Like established technologies, both Language Weaver and MetaCarta rely on probability to generate results. In a Spanish-to-English translation, Language Weaver first converts a Spanish phrase ("Que hambre tengo!") into a likely equivalent in broken English ("Have I that hunger!") by comparing how the sequences of words have been used in Spanish and English documents in a database. It then does another probability analysis to convert that sentence into standard usage ("I am so hungry!").

Language Weaver's database of documents for performing European or Chinese translations based on probability is fairly extensive. For Somali, the sources are more limited--the company had to use the Bible.

Similarly, MetaCarta's geographic search software will discard irrelevant results. For example, it excludes results in which the word "London" is followed by "Broil" or preceded by "Julie," if the search is about the course of the River Thames.
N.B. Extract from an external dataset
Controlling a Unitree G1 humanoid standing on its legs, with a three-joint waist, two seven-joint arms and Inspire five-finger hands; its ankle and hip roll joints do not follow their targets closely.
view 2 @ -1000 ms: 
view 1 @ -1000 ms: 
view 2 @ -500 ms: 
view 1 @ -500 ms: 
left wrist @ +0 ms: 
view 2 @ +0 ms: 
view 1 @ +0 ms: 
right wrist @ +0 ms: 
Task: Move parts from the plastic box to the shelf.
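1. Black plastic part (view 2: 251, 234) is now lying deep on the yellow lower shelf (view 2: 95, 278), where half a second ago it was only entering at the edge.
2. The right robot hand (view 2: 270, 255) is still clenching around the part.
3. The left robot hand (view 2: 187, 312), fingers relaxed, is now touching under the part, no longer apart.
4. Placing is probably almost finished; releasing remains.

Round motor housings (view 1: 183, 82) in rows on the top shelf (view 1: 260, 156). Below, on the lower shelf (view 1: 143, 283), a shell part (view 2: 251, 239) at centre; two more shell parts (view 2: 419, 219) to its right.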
So far, the technology has been used mostly by the U.S. government. Both Language Weaver and MetaCarta, in fact, received venture funding from In-Q-Tel, the venture fund the CIA established, the companies have said.

The potential for commercial use of their software is huge, however, and both companies have started to ship their products to nongovernment customers. Only 8 percent of the world's population speaks English as a primary language, but about 80 percent of Web sites are in English, according to Language Weaver's Benjamin. The company's technology is pricey now--a translation engine for French and English costs about $25,000--but the price will decline, as the translation database expands.

"We're not going and trying to reach out to people in their native languages and cultures," Benjamin said.